S. Craig Watkins, associate professor of Radio-TV-Film in the College of Communication, has been researching young people’s media behaviors for more than 10 years. In November, Watkins released a study showing that social media, contrary to popular opinion, actually makes us more social.
In the coming months, he will be part of an international research network funded by the MacArthur Foundation to study how young people are living and learning with social and mobile media technologies.
Watkins’ most recent book, “The Young and the Digital: What the Migration to Social Network Sites, Games, and Anytime, Anywhere Media Means for Our Future” (Beacon 2009), explores young people’s dynamic engagement with social media, online games, mobile phones and communities like Facebook and MySpace.
Seven years ago I pieced together a research team and started studying young people’s historic migration to the digital world. We were on the ground just as social media was beginning to spread beyond early adopters and technology geeks. We were deeply immersed in what I like to call “the digital trenches” and had a close up view of the future as young technology users began spending as much time online and with their mobile phones as they did with television, the dominant media technology in our society for more than 50 years.

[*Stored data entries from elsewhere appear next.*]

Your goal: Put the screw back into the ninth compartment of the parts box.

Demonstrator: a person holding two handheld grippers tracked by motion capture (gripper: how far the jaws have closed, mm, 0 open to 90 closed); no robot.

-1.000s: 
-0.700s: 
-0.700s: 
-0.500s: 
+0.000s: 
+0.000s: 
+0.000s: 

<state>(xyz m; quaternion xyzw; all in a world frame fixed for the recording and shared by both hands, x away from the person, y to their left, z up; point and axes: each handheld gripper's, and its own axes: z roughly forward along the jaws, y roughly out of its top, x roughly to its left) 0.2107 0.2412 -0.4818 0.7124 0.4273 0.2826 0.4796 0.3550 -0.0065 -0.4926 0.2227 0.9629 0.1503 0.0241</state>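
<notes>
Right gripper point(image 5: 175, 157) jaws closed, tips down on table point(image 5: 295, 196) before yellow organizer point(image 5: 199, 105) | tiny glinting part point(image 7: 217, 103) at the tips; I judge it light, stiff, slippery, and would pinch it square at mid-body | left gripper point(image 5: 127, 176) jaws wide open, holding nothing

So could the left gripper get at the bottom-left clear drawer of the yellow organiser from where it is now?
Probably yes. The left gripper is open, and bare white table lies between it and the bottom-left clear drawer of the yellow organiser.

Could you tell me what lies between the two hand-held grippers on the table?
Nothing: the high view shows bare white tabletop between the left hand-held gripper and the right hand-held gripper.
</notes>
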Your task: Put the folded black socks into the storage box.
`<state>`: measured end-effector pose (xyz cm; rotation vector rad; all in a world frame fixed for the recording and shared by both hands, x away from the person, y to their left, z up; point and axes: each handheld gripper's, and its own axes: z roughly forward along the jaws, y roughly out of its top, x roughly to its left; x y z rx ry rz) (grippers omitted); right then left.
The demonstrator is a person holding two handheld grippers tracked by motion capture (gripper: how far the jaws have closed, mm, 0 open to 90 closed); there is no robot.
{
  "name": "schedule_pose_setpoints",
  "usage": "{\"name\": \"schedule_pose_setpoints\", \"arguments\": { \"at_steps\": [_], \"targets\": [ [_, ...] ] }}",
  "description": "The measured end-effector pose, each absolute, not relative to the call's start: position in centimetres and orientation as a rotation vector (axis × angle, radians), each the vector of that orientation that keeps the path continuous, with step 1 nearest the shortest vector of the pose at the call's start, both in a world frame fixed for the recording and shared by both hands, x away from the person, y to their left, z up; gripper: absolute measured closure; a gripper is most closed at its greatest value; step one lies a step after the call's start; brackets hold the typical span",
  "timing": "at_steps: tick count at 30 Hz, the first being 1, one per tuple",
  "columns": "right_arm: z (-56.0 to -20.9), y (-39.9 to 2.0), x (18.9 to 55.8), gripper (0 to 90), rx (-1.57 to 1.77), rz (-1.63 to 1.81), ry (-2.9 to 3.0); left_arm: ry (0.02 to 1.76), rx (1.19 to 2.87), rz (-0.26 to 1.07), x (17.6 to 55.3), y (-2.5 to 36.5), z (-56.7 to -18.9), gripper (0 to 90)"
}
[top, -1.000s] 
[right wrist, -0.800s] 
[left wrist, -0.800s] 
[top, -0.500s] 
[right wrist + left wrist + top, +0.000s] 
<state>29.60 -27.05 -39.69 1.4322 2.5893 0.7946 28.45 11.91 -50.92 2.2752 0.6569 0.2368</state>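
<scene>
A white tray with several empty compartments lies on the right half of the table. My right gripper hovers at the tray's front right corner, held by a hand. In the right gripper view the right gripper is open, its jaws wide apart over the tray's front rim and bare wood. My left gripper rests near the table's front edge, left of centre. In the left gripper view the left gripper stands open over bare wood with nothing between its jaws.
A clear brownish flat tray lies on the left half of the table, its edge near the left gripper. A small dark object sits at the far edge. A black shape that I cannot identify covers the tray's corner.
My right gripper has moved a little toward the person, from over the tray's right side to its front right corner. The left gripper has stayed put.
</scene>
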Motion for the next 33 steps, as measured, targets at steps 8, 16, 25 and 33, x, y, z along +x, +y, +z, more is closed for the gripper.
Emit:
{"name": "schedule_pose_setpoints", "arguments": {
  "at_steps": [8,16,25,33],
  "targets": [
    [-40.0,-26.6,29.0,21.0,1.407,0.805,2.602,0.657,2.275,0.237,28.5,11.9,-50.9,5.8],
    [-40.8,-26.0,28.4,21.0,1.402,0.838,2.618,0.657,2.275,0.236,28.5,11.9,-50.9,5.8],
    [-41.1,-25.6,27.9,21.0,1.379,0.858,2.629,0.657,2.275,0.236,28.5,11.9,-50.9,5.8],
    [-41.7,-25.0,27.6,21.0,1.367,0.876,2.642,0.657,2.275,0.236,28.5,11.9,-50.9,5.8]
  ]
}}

One of the first research interviews that I did was a true eye opener. Speaking with a young woman in her early 20s she explained her emphatic embrace of Facebook this way: “It’s a big part of our lives in this day and age,” she said candidly. “And if you’re not a part of that, then you’re missing a huge part of your friends’ lives also.” She elaborated. “It’s hard to relate to the people that you are friends with, if they have this big force in the their lives and you are not a part of it … it’s the impact that it has on real life.”
Understanding that impact or, more precisely, the social consequences of social media is a key part of my research.
According to Facebook each month the world spends about 7 billion minutes a month on the Web site and shares about 30 billion pieces of content — pictures, videos, links, etc. That is a lot of time and a lot of stuff. But what are we doing and sharing during those 7 billion minutes? Our new study, “Got Facebook?” emphatically confirms what we suspected: social media is a pervasive force in our everyday lives. But the study also digs deeper to understand the nuances of social media behavior.
Among other things, “Got Facebook?” studies how social media behaviors change in the transition from college to life after college. While most young people continue to use Facebook after college, the demands of work or family, for example, influence the degree of engagement. Among the 900 people we surveyed in a national cross-section of young users:
- Recent college graduates (50 percent) are much less likely than current college students (43 percent) to share their religious views on Facebook. This holds true for political views, too, as 37 percent of graduates compared to 43 percent of college students report sharing this information.
- In the networked media world we are “always on,” that is, always connected to our social networks usually through a mobile device.
- Whereas more than half of college students (55 percent) log in to Facebook three or more times a day only 43 percent of college graduates do. One recent college graduate told us, “there was a time when I would be on Facebook anytime I could, even if there was nothing on Facebook.” Now that she works and has less leisure time her engagement with social media has changed.
It turns out that men and women use Facebook in different ways.
- Women, for example, are much more likely to post photos whereas men are much more likely to share videos.
- Women are also less likely than men to share their political and religious views online.
Social media is a common part of our daily lives. Understanding what that means for the quality of our lives will continue to be a source of widespread debate.